▶ _WHAT YOU SHOULD DO_: Reply with exactly the lines from the one that contains "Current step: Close" through the last line of the records below, and with no other lines.

Entries taken from a collection:
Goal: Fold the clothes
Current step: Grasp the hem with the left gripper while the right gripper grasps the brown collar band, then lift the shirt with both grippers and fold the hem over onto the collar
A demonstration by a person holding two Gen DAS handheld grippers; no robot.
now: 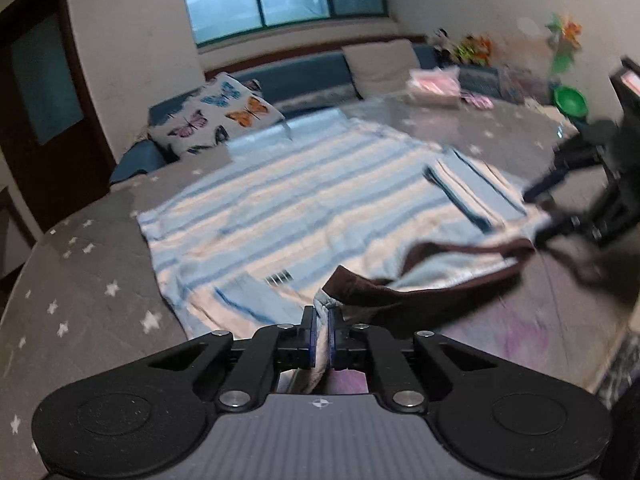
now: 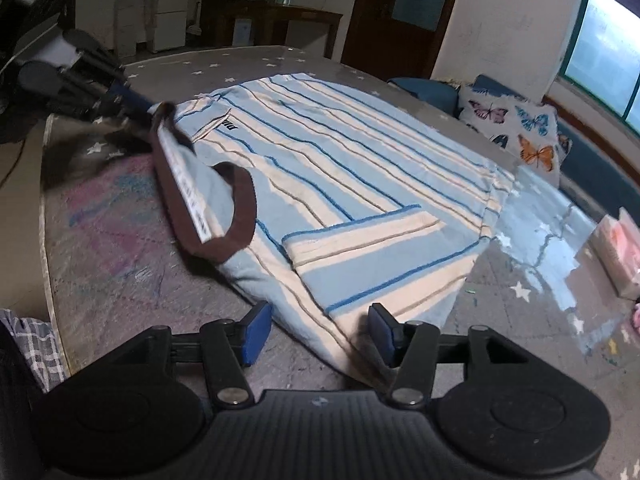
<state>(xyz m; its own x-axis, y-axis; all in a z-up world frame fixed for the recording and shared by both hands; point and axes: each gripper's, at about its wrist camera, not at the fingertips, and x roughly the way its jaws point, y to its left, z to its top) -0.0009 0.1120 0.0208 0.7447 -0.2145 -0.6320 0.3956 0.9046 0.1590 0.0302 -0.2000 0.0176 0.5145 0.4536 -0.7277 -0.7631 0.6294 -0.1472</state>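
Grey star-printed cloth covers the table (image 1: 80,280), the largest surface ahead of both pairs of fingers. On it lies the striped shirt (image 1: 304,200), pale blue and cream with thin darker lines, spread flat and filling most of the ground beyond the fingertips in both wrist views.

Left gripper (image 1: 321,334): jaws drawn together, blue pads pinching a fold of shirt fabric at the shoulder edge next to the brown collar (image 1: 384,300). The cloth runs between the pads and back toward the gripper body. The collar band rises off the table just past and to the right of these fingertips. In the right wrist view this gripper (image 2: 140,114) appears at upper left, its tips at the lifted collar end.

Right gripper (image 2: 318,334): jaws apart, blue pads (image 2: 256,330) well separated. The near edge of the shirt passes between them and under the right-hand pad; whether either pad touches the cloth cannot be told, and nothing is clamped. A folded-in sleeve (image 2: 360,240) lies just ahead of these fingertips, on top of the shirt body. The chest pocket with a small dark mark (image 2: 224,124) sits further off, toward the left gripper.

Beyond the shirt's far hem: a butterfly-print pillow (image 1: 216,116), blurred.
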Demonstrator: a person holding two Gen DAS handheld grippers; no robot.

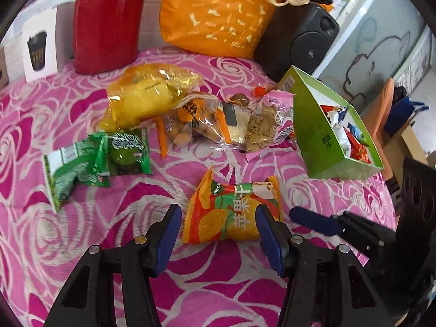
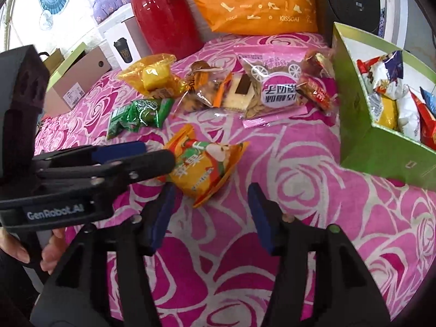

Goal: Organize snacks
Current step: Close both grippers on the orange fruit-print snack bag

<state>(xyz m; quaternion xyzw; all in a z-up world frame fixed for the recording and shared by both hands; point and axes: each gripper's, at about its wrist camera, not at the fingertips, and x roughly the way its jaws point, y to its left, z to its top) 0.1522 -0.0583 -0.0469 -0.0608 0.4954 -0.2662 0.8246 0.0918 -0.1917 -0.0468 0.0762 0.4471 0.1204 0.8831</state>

▶ _YOUR RESPONSE_:
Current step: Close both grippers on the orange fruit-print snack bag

<state>(xyz m; quaternion xyzw; all in a z-up world frame fixed for the recording and shared by both hands; point and axes: each gripper's, at about its wrist camera, not at the fingertips, and x roughly the way its jaws point, y to its left, z to its top) 0.1522 -0.0583 -0.0469 -0.0608 0.4954 -0.2662 0.8246 0.0918 -0.1917 -0.0468 0.0762 0.4471 0.1204 0.8831</state>

The response to the exercise is complete.